Altogether, our results highlighted the value of assessment of two-dimensional spatial markers of the TME in predicting recurrence in locally advanced NSCLC. Exploring the invasive margin region will provide important insights into the complex and heterogeneous tumor immune microenvironment associated with the efficacy of ICIs therapy.

Supplementary Information

Below is the link to the electronic supplementary material.

Abbreviations

DAPI

4′,6-Diamidino-2-phenylindole

EGFR

Epidermal growth factor receptor

FFPE

Formalin-fixed, paraffin-embedded

IM

Invasion margin

ICIs

Immune checkpoint inhibitors

mIF

Multiplex immunofluorescence

NSCLC

Non-small cell lung cancer

NND

Nearest neighbor distances

PD-L1

Programmed death-ligand 1

PD-1

Programmed death-1

RFS

Relapse-free survival

TME

Tumor microenvironment

TMA

Tissue microarray

TC

Tumor center

Author Contributions

LY, LX, and XS contributed to conception and design of the study. LY, WZ, JS, GY, SC, and FS organized the database. LY, WZ, JS, GY, and SC performed the statistical analysis. LY wrote the first draft of the manuscript. LX and XS wrote sections of the manuscript.
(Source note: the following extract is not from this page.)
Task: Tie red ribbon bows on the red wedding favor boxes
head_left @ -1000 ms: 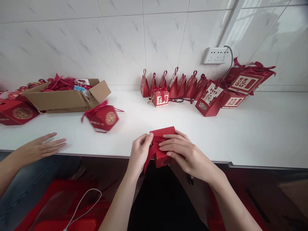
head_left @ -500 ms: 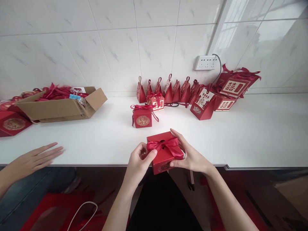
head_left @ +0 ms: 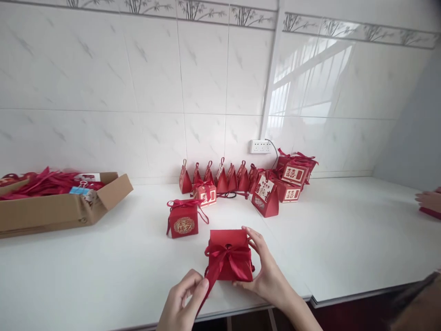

All authors contributed to manuscript revision, read, and approved the submitted version.

Funding

This work was supported by grants from the National Natural Science Foundation of China (Grant No. 82172866), the Shandong Provincial Natural Science Foundation (Grant No. ZR2021LZL005), the Shandong Provincial Natural Science Foundation (Grant No. ZR2019LZL019), and the Department of Science & Technology of Shandong Province (Grant No. 2021CXGC011102).

Data Availability

The raw data supporting the conclusions of this article will be made available by the authors, without undue reservation.

Declarations

Conflict of interest

The authors declare that they have no conflict of interest.

Ethics approval

This study was approved by the Ethics Review Committee of Shandong Cancer Hospital and complied with the provisions of the Declaration of Helsinki. This study was a retrospective analysis, and informed consent was not required.